(Exercise objective): Below are the entries to work from; restate word for word the portion that opens with the line containing "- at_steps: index" and closes with the line containing "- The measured", keeping both.

Collected data
=======
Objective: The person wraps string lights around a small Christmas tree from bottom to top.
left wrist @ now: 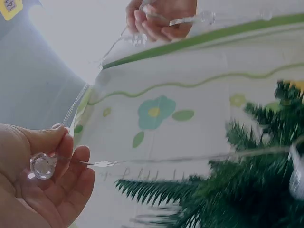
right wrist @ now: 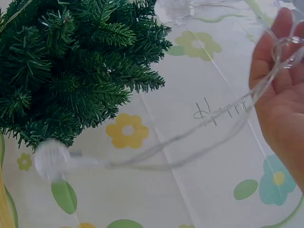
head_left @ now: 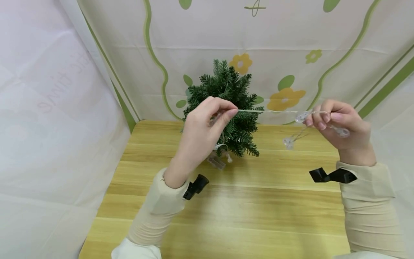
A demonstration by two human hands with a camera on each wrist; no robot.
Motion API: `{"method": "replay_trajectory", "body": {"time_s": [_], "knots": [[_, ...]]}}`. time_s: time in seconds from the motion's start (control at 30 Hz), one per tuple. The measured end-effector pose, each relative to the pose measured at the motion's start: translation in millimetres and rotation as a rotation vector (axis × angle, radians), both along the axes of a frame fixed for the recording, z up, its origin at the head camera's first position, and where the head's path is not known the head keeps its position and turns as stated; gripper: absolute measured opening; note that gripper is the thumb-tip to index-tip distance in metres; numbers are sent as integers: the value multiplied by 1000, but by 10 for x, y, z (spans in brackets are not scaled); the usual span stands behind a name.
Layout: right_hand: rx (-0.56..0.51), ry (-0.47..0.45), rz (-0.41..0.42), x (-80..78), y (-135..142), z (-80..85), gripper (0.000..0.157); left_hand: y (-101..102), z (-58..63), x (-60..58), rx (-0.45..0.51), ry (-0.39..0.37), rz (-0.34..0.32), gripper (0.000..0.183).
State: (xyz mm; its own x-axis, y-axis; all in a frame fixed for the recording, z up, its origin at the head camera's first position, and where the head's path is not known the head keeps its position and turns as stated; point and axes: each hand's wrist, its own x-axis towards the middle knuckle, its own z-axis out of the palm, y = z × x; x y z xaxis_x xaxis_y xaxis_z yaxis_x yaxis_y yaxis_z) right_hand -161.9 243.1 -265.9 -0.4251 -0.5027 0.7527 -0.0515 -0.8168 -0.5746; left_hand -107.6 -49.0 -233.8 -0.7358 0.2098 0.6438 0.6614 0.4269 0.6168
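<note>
Left hand (head_left: 203, 125): fingertips pinch the light string (head_left: 275, 111); right hand (head_left: 344, 126): curled fingers grip it; green tree (head_left: 226, 81) beyond the left fingers.

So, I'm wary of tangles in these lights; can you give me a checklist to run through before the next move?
1. Left hand pinching the cord: ok.
2. Right hand holding its end of the stretch: ok.
3. Stretch between the hands straight: ok, it looks taut.
4. Loose parts gathered in: not ok, a bulb dangles free.
5. Base of the tree steady: cannot tell, it is hidden.
6. Clear box closed: cannot tell, too small.
</note>
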Motion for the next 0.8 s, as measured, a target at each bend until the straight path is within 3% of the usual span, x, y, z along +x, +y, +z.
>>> {"method": "replay_trajectory", "body": {"time_s": [0.1,0.23,0.5,0.8], "knots": [[59,82,9,-20,9,-6,21,-57,32,-14,-41,87,45,11],[116,188,35,-43,13,-26,18,-125,43,-43,-36,119,65,11],[172,223,33,-85,137,-58,18,-212,20,-62,78,20,12,9],[147,154,-8,-68,177,-37,28,-253,-17,-43,96,-75,5,11]]}}
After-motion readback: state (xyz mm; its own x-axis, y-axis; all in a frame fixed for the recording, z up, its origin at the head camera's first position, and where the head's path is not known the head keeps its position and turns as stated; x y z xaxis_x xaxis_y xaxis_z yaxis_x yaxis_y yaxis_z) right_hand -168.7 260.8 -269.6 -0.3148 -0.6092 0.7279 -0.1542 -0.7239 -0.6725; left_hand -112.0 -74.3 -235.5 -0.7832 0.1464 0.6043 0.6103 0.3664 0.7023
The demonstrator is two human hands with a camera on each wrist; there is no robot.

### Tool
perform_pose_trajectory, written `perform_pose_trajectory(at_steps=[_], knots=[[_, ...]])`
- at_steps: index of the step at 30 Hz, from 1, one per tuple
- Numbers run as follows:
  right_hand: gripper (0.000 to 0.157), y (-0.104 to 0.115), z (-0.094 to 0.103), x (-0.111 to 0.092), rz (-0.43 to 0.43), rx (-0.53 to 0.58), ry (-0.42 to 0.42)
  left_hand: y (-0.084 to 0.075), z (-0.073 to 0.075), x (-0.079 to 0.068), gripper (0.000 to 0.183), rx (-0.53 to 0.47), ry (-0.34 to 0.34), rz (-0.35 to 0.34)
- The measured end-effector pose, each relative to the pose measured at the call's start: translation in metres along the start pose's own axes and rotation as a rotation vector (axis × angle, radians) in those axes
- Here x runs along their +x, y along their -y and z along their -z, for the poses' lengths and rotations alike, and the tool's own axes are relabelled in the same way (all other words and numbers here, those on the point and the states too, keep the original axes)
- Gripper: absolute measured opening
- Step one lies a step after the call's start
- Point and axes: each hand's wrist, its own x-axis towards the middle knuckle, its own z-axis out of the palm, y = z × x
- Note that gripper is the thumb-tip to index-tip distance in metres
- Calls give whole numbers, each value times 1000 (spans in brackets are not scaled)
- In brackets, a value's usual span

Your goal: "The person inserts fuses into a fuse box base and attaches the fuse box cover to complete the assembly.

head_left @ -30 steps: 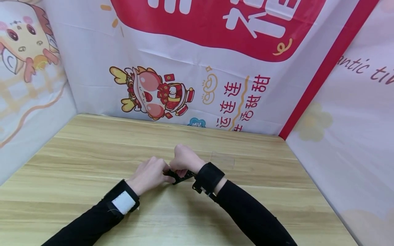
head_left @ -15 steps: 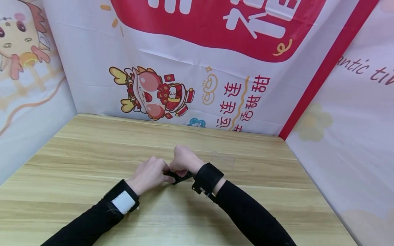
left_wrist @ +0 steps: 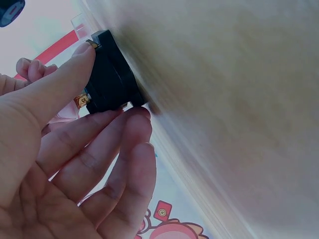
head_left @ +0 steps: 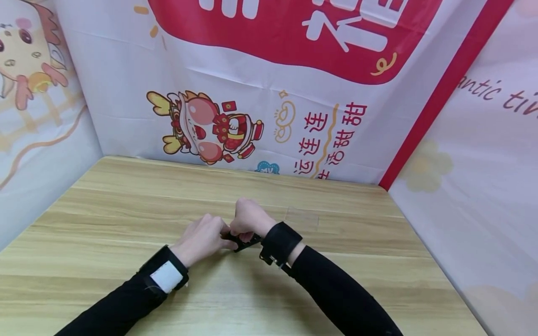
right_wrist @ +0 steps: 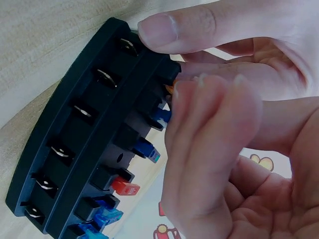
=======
(Result for this task):
- at_steps: index of the step at 30 Hz, from 1, one per tuple
- Numbers run as follows:
  right_hand: gripper (0.000 to 0.157), y (-0.104 to 0.115), z (-0.094 to 0.103), x (-0.111 to 0.092), rz (-0.43 to 0.43), rx (-0.53 to 0.58), ry (-0.42 to 0.42)
  left_hand: y (-0.084 to 0.075), z (-0.073 to 0.075), x (-0.079 to 0.068), gripper (0.000 to 0.183), rx (-0.53 to 0.47), ry (-0.34 to 0.34), rz (-0.35 to 0.34)
- The measured end-effector pose, each relative to the pose measured at the call's start: translation in metres along the start pose's own axes and rotation as a rotation vector (axis × angle, radians) in those axes

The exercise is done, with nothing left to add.